**ABOUT THIS TASK:**
Pull out every line below that contains the word "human".

**THE RECORDS:**

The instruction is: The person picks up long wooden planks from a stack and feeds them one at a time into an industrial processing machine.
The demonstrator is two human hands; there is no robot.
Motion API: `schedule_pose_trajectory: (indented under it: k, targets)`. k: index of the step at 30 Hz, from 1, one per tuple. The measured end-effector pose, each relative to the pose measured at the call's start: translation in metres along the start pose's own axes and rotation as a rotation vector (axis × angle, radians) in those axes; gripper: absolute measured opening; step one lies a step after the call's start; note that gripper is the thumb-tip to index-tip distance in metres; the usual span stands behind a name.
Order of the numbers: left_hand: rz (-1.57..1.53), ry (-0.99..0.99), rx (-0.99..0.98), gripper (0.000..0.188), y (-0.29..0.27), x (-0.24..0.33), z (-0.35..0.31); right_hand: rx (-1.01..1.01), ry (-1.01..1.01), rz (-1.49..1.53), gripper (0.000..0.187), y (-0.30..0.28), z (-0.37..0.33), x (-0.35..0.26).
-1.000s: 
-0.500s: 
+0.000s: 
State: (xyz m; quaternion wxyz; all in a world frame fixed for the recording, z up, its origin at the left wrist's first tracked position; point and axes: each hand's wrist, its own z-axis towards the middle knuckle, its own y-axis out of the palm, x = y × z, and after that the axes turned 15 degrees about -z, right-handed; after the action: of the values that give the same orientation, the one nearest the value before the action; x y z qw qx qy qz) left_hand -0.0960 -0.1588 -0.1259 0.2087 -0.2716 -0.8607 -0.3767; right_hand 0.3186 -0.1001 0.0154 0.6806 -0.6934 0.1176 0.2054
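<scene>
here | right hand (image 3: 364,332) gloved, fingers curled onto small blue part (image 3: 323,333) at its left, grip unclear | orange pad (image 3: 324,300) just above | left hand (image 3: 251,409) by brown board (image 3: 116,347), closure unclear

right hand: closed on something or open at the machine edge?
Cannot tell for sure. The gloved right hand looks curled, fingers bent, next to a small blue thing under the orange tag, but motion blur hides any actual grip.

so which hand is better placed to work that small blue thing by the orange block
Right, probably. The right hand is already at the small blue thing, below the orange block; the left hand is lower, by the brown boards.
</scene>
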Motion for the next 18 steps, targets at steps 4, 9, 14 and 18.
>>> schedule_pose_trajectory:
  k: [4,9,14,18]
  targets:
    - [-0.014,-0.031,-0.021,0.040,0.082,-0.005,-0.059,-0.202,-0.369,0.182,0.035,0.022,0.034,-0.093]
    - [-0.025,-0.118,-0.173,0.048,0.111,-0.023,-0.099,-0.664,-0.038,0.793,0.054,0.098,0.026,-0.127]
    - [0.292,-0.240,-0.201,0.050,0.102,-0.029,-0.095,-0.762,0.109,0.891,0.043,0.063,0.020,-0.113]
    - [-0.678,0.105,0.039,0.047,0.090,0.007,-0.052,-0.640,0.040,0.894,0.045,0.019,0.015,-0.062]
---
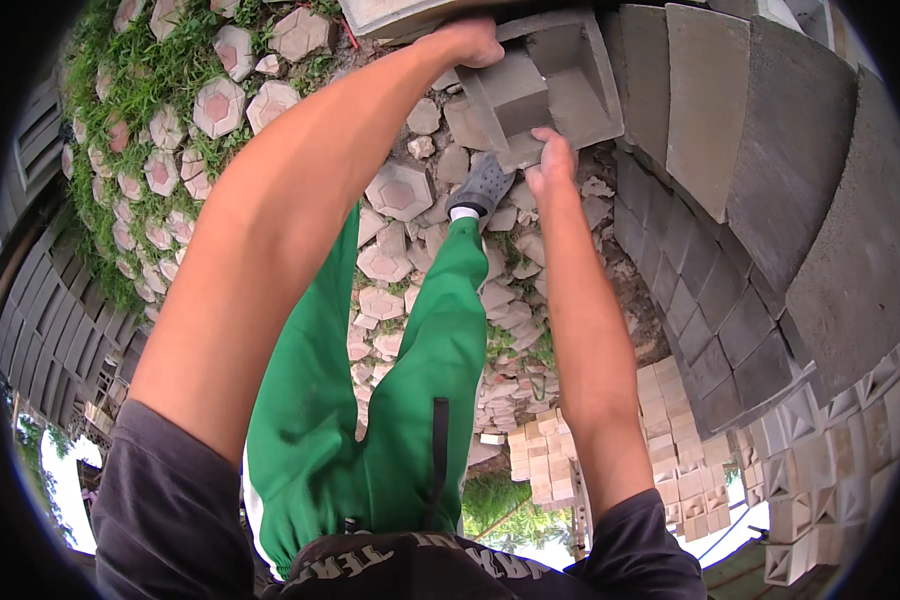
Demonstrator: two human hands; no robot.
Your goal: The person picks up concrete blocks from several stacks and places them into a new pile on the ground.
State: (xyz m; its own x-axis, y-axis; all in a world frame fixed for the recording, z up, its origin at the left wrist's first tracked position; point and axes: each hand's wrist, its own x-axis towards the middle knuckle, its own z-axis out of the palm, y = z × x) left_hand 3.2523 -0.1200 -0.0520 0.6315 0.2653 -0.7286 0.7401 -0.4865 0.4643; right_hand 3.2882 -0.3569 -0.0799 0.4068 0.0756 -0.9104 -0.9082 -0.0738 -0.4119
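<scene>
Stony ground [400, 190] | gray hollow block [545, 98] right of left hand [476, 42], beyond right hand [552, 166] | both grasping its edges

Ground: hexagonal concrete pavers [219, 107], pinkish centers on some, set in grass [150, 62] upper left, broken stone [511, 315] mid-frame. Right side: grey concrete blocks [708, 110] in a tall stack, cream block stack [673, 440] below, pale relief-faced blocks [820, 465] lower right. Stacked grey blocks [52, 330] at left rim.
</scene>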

**RESPONSE TO THE TASK:**
The demonstrator is two human hands; there is no robot.
Demonstrator: two human hands; no robot.

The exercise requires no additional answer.